Mexican tacos, Puerto Rican tacos, Indian tacos, Navajo tacos, Anasazi tacos, breakfast tacos—I have eaten them all. In the simplest terms a taco is a sandwich made with a tortilla. They are usually made with soft [steamed] corn tortillas or fried corn tortillas folded over. The tortillas can be filled or topped with whatever the cook desires.
[Please note that when I say tortilla in this piece, I’m referring to corn or flour tortillas. In many Spanish-speaking countries a tortilla is an omelet, especially an egg and potato omelet.]
Of all of the tacos I have eaten, the ones I like best are from the street vendors of Mexico, made with steamed corn tortillas and filled with roast pork or chicken or as in Ensenada, freshly caught fish, and topped with a homemade salsa of finely chopped tomatoes, jalapeños, onions, cilantro, and lime juice. Now, that is a taco. Or perhaps they are my favorites because they were the first tacos that I ever ate and I use them to base my comparisons with all others.
However, I also fell in love with Puerto Rican tacos, those spicy, deep-fried meat or seafood pies. There is no comparison between a Puerto Rican taco and a Mexican taco. Each has a different origin and a different taste. Each is equally good.

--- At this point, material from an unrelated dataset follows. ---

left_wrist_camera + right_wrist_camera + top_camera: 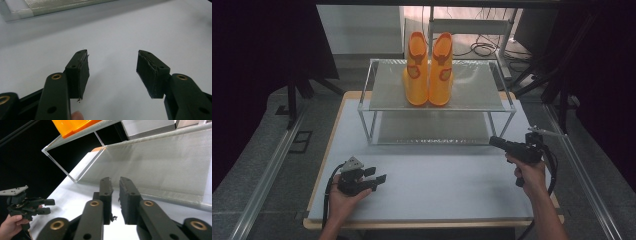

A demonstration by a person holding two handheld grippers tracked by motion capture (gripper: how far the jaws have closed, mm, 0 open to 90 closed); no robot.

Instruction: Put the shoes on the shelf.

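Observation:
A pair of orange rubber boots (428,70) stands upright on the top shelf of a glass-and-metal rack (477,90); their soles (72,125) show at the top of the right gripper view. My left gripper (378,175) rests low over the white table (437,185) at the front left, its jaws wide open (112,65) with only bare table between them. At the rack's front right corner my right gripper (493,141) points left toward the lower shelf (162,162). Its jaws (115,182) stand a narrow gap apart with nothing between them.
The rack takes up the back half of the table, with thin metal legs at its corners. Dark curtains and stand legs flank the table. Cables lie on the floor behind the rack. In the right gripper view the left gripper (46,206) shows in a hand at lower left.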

In the American Southwest, some of the most delicious tacos take on names of indigenous peoples. They were first called Navajo tacos but are now called, for the most part, Indian tacos and are eaten at pow wows all over the country. In the Four Corners region of the U.S.A., I ate an Anasazi taco, which consisted of delicious Indian fry bread topped with pinto beans, grated cheese, shredded lettuce, chopped tomatoes, guacamole, and sour cream. I doubt very seriously that the real people who some refer to as the Anasazi ate anything that luxurious. In the same place I ate a Navajo taco that also started with fry bread and was topped with green chile sauce, beef or lamb stew, shredded lettuce, chopped tomatoes, and grated cheese. In other places such as Oklahoma, the tacos were called, simply, Indian tacos, as they are in most pow wows. The Indian tacos that I have eaten In Oklahoma were similar to the Anasazi and Navajo tacos in that again fry bread was topped with seasoned meat and beans, cheese, and lettuce and tomato with salsa on the side. These tacos in some ways resemble tostadas or chalupas more than the folded corn or flour tortillas.

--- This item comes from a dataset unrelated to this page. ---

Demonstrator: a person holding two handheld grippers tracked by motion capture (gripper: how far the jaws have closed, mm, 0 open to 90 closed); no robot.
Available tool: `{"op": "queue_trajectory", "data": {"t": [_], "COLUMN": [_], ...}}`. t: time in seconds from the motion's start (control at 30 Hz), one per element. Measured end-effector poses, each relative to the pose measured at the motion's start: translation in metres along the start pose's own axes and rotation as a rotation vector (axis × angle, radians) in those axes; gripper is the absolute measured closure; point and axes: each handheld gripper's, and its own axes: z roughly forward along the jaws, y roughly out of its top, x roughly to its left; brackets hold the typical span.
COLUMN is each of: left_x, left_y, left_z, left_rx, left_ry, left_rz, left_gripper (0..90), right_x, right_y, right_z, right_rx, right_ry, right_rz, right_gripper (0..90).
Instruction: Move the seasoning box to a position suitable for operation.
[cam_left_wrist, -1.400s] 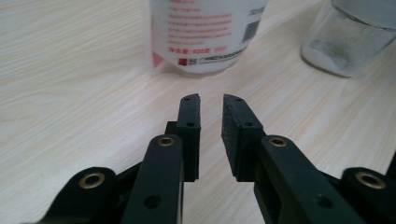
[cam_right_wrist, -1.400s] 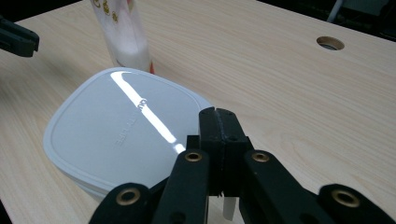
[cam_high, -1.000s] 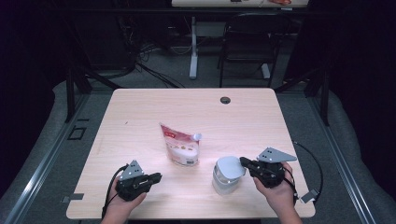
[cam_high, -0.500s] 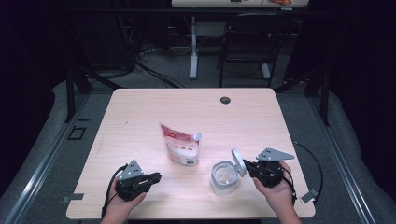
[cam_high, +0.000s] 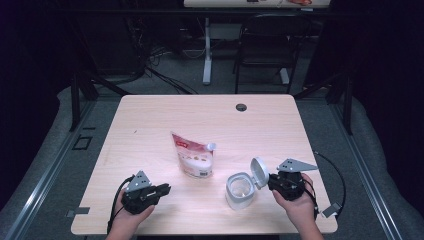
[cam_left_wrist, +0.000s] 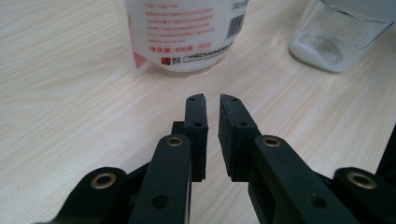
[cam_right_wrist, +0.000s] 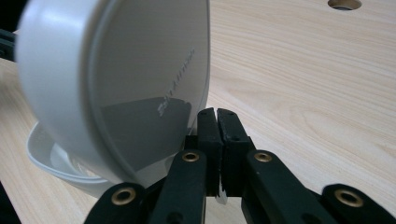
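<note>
The pouch (cam_left_wrist: 187, 35) (top cut off) and jar (cam_left_wrist: 338, 35) run past the frame's edge.

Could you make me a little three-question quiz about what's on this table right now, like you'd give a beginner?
1. True or false: the lid of the clear jar stands flipped open.
2. What stands near the table's middle, between the two hands? A) a red mug B) a white and red pouch with a spout C) a folded towel
3. Which gripper is at the jar's lid: the left gripper or the right gripper?

Key: 1 true. 2 B, the pouch. 3 the right gripper, its jaws nearly shut at the lid's edge; the left one, jaws slightly apart, holds nothing.
</note>
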Motion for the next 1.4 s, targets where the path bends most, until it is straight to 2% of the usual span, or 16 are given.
{"op": "queue_trajectory", "data": {"t": [0.23,0.37,0.47,0.6,0.83,1.07,1.4], "left_x": [0.003,0.004,0.006,0.008,0.011,0.013,0.014], "left_y": [0.000,0.001,0.001,0.002,0.003,0.002,-0.002], "left_z": [-0.001,-0.001,0.000,0.001,0.001,0.002,-0.002], "left_rx": [-0.006,-0.009,-0.017,-0.022,-0.026,-0.025,-0.026], "left_ry": [0.004,0.001,0.002,0.007,0.011,0.002,0.016], "left_rz": [-0.004,-0.002,-0.007,-0.015,-0.024,-0.024,-0.032], "left_gripper": [81.0,79.6,78.2,76.4,75.0,74.6,73.7], "right_x": [-0.005,-0.006,-0.007,-0.007,-0.004,-0.004,0.004], "right_y": [-0.007,-0.015,-0.023,-0.031,-0.035,-0.038,-0.037], "right_z": [-0.002,-0.010,-0.016,-0.019,-0.013,-0.005,0.017], "right_rx": [0.002,0.007,-0.004,0.011,0.023,0.033,0.028], "right_ry": [-0.025,-0.046,-0.045,-0.029,-0.026,-0.014,-0.021], "right_rz": [0.018,0.028,0.031,0.021,-0.013,0.001,-0.031], "right_gripper": [83.7,81.5,78.9,76.8,69.6,62.5,60.7]}}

American fast food places compete greatly in creating diverse fillings for tacos with soft flour tortillas rapidly becoming the shell of choice. The fillings usually consist of beef or chicken fajitas, guacamole, salsa, sour cream, refried beans, grated cheese, lettuce, and tomato. However, these concoctions sometimes become burritos or chimichangas, which could be separate topics in themselves. I first ate breakfast tacos in Southwest Texas—soft flour tortillas filled with eggs scrambled with potato or sausage. I always added a great dollop of salsa to each one.

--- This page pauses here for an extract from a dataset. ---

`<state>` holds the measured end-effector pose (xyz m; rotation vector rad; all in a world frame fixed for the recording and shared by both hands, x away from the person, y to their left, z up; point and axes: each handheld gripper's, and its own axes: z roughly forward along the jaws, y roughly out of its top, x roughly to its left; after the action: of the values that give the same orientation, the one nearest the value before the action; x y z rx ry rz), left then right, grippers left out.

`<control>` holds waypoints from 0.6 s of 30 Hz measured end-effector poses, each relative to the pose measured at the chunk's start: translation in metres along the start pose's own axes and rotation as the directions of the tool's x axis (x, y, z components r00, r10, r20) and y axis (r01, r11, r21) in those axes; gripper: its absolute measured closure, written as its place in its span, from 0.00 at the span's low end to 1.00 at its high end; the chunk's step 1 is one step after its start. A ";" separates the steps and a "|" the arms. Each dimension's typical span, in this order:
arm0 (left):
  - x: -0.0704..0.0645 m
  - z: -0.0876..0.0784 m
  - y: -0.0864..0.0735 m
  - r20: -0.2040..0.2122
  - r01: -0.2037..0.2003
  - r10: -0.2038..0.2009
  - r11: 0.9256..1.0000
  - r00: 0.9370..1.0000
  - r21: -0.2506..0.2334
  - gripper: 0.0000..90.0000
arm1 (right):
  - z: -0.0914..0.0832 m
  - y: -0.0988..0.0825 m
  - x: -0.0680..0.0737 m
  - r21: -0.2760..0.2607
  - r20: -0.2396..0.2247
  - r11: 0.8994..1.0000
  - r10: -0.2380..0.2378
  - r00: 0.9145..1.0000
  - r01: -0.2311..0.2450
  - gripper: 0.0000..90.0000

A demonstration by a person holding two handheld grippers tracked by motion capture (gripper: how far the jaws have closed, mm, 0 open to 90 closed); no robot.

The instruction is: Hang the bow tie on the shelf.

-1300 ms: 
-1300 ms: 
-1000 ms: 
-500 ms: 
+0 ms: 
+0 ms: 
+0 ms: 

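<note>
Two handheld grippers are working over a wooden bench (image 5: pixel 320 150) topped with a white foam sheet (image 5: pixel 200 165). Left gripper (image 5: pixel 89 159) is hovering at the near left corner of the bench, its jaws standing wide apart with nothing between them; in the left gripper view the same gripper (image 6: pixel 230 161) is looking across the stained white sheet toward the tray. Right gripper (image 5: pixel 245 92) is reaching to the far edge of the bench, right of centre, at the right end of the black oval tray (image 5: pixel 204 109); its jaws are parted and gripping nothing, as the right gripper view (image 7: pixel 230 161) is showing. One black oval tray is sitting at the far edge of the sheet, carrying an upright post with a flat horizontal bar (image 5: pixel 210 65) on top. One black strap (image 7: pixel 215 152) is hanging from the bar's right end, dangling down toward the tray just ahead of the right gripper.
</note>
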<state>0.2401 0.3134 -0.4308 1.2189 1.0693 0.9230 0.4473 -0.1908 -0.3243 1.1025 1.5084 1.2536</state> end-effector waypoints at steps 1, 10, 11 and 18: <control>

Corn tortillas are considered to be much healthier than flour tortillas but, of course, healthy has never been a mainstay of American fast food anyway. I personally prefer steamed corn tortillas—the flour ones are too heavy and to me not as tasty. Those crisp, packaged things called “taco shells”, however, are [in my humble opinion] at the bottom of the ladder in taco-land. Many people do like them and fill them with cooked ground beef, cheese, lettuce, and tomato—a far cry from the tacos of my Mexican street vendors.
Of course, a taco, like everything else, is an individual choice. Anyone can fill or top the shell [whether a deep-fried pastry, a corn or flour tortilla, or fry-bread] with his/her choice of fillings. A taco can be whatever you want it to be and the taco police have yet to arrest anyone for going beyond the norm. Let’s face it, as far as a taco is concerned, there isn’t a norm.